#### WORK TO BE COMPLETED
Output the material exactly, with every line intact.

*** Block opens ***

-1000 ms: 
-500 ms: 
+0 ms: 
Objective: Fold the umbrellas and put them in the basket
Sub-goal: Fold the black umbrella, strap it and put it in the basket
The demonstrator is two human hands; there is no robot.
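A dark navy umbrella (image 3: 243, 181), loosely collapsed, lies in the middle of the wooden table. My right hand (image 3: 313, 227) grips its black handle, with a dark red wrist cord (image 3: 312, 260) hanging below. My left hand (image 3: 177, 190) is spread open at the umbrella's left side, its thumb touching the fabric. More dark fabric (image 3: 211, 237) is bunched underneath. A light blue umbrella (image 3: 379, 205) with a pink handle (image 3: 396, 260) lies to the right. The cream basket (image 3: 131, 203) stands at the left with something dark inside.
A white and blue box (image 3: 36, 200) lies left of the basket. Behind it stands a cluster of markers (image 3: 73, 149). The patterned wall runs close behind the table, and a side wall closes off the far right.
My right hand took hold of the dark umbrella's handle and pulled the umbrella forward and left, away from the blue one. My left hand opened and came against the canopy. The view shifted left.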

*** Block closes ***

#### WRITTEN ANSWER
-1000 ms: 
-500 ms: 
+0 ms: 
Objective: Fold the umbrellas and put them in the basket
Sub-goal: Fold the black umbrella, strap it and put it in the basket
The demonstrator is two human hands; there is no robot.
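A dark navy umbrella (image 3: 243, 181), loosely collapsed, lies in the middle of the wooden table. My right hand (image 3: 313, 227) grips its black handle, with a dark red wrist cord (image 3: 312, 260) hanging below. My left hand (image 3: 177, 190) is spread open at the umbrella's left side, its thumb touching the fabric. More dark fabric (image 3: 211, 237) is bunched underneath. A light blue umbrella (image 3: 379, 205) with a pink handle (image 3: 396, 260) lies to the right. The cream basket (image 3: 131, 203) stands at the left with something dark inside.
A white and blue box (image 3: 36, 200) lies left of the basket. Behind it stands a cluster of markers (image 3: 73, 149). The patterned wall runs close behind the table, and a side wall closes off the far right.
My right hand took hold of the dark umbrella's handle and pulled the umbrella forward and left, away from the blue one. My left hand opened and came against the canopy. The view shifted left.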

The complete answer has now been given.